◆ What you have to do:
In the data below, one line contains "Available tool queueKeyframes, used" and a later one contains "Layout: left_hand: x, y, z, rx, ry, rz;". Print both, with every line between them, exactly and alone.

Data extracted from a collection
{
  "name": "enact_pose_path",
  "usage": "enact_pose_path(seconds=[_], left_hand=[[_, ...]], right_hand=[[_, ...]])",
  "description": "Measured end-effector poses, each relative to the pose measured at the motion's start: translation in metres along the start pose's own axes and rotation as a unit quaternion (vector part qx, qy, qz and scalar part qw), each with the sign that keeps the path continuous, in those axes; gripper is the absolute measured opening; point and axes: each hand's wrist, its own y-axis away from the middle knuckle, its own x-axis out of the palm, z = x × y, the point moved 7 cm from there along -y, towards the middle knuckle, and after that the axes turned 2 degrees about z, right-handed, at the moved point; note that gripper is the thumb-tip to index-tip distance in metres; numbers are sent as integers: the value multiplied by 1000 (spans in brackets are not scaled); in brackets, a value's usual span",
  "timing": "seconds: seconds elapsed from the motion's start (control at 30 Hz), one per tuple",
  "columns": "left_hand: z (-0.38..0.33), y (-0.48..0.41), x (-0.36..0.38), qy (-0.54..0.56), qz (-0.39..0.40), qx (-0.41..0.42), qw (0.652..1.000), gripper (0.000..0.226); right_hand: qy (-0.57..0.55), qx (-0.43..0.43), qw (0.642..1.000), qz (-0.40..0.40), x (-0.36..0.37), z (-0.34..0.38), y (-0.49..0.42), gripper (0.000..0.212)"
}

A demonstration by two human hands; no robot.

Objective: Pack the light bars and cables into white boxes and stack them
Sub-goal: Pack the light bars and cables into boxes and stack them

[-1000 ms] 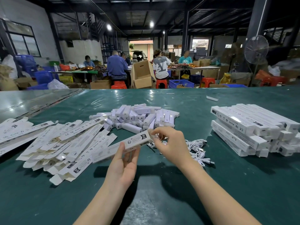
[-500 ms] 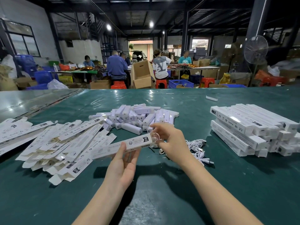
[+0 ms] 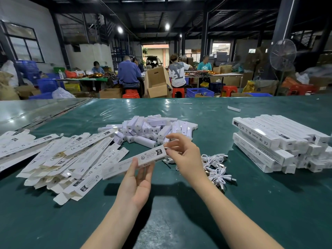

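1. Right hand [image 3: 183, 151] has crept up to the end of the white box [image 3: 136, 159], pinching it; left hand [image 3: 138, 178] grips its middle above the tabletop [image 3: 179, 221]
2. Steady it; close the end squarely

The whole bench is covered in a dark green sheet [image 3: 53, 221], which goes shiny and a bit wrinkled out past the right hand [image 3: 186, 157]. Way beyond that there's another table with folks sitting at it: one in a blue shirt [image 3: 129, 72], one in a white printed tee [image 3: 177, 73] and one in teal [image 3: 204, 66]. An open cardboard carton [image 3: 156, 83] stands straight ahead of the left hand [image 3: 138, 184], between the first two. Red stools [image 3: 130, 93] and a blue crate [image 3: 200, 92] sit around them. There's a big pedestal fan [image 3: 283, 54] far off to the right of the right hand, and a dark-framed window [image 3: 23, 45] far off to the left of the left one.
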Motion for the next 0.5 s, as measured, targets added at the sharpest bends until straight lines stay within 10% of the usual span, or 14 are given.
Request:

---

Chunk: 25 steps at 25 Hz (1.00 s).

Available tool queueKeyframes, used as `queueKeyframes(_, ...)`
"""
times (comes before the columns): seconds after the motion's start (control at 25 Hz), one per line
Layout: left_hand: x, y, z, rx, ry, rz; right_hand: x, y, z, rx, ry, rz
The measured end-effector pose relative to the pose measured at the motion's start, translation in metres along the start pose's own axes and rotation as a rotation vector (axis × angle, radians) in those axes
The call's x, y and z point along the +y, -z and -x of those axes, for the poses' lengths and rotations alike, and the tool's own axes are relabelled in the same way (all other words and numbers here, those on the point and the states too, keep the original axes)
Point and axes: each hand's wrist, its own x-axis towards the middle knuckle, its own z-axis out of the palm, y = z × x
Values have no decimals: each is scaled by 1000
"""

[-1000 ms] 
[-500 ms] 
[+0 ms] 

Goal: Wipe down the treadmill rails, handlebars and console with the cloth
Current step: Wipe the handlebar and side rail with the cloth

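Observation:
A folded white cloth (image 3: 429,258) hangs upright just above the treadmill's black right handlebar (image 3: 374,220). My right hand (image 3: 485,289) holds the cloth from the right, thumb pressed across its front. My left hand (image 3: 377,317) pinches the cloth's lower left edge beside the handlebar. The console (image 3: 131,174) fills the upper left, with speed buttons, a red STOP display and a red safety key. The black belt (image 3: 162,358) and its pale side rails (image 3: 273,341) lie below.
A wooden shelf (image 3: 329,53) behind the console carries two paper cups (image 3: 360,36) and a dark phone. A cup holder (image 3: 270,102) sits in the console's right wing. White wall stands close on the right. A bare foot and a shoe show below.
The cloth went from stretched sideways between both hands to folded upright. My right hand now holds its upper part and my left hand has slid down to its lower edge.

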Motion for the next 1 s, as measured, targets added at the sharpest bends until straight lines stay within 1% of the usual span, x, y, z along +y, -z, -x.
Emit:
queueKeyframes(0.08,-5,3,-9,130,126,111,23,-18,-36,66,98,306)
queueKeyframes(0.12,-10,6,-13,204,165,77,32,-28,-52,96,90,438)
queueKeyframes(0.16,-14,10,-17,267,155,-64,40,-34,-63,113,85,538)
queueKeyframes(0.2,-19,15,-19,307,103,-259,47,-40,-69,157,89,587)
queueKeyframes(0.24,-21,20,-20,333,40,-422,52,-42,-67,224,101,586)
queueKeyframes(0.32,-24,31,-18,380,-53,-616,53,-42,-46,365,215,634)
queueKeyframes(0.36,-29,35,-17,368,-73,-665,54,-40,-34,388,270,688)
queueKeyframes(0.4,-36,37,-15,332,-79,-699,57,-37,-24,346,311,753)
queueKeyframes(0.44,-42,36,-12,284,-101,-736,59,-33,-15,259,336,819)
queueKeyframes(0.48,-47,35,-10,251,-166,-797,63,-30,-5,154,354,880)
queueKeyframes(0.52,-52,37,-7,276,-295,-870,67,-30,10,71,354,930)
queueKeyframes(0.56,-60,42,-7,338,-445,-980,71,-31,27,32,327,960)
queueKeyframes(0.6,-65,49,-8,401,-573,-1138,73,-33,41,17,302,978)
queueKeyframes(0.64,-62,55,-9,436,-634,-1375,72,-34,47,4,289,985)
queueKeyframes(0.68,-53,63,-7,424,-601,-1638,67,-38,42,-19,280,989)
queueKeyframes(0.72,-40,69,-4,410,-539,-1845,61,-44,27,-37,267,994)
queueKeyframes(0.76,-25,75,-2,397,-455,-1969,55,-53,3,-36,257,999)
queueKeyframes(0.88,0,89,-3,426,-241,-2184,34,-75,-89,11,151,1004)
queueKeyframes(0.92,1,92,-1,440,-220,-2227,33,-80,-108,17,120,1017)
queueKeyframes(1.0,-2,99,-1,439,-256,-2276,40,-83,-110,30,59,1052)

◆ Solution for this task:
Available tool queueKeyframes, used as `queueKeyframes(_, ...)`
"""
times (comes before the columns): seconds after the motion's start (control at 25 Hz), one per line
Layout: left_hand: x, y, z, rx, ry, rz; right_hand: x, y, z, rx, ry, rz

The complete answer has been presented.